Vietnamese IIs 'lured' by prison work
Armed Vietnamese arriving in Hong Kong by boat to carry out crimes are coming here happy with the knowledge that they will leave richer than when they arrived - even if they are arrested and jailed.
Detectives who have investigated cases involving recent boatloads of illegal immigrants say that, in many cases, the men they catch see jail as a form of 'insurance'.
All inmates in Hong Kong prisons are paid to work as part of the Correctional Services Department's policy of rehabilitation, but some officers fear this could be encouraging desperate people to take the risk of journeying to Hong Kong to commit crime.
'It's not a lot of money, but it would go a way in Vietnam,' said one detective.
'Other reasons they chose to come here are because they are under the mistaken belief that there could be some sort of refugee sanctuary.
'In some cases, they may have connections with Vietnamese who are already living here.'
In recent months, police have intercepted boatloads of armed illegal immigrants from Vietnam.
Last week, a gang of 21 suspected Vietnamese men - including veteran soldiers - allegedly carried out six robberies and two break-ins within hours of arriving in Hong Kong on a motorised sampan.
They were all arrested, have been charged with various offences and are due to appear in court soon.
In March, another boatload was stopped in the Vietnamese port of Haiphong before they could leave for Hong Kong. Explosives were discovered on board their vessel.

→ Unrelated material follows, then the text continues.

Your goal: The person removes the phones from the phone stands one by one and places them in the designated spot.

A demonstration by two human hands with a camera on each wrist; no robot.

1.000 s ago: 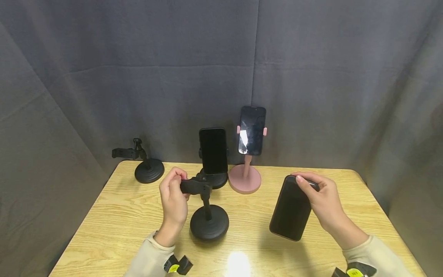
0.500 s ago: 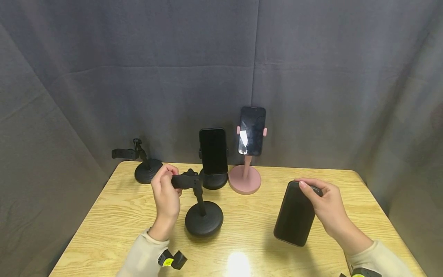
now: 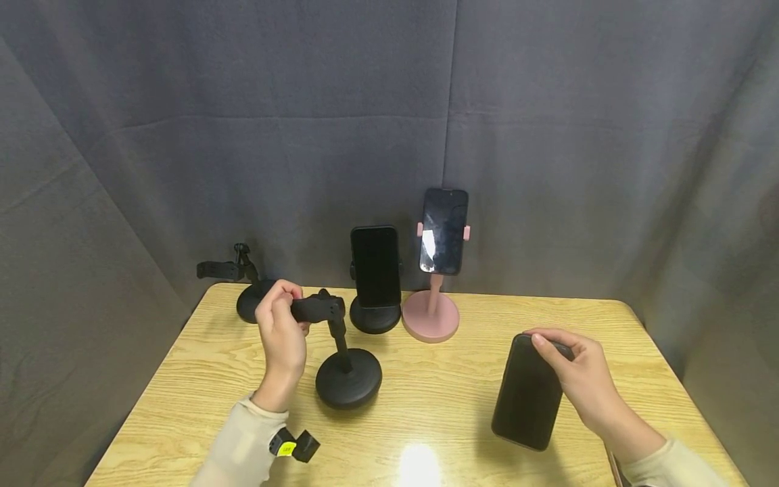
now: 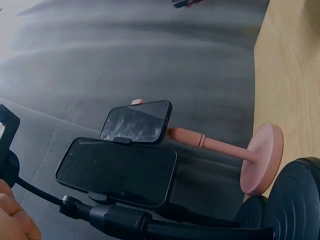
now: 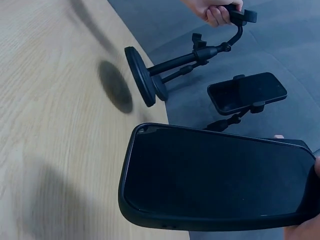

And in October last year, 14 Vietnamese were picked up in Stanley.
University of Hong Kong criminologist Roderic Broadhurst, from the faculty of social sciences, said prison wages were unlikely to be the only reason for Vietnamese sneaking into Hong Kong.
'There must be more to it than that,'' he said.
As of mid-May, there were 379 Vietnamese nationals in Hong Kong's jails. They are being held for a variety of crimes including theft, immigration offences, robbery, possession of a forged identity card, murder and trafficking in dangerous drugs.
A spokesman for the Correctional Services Department said all prisoners are treated the same, irrespective of their nationality.
'The Prisoner Earnings Scheme was developed as an incentive for prisoners to build up good working habits and acquire skills,'' he said.
Jobs performed by prisoners are classified into different earning grades, from a weekly rate of $26.19 to $112.81 for adult prisoners and $22.76 to $97.73 for young prisoners.
Prisoners are allotted jobs according to their fitness, security background, skills and working experience, education background and balance of sentence, the spokesman said.
A basic rate - $13.89 a week for adult prisoners and $12.15 a week for young inmates - is payable to all convicted prisoners irrespective of their ability to work, including those who are in hospital, except any appellants who have elected not to work.
Earnings are not paid in cash to prisoners while they are serving sentences.
Prisoners can spend their earnings to purchase approved articles and canteen items and to make savings which they can collect upon discharge.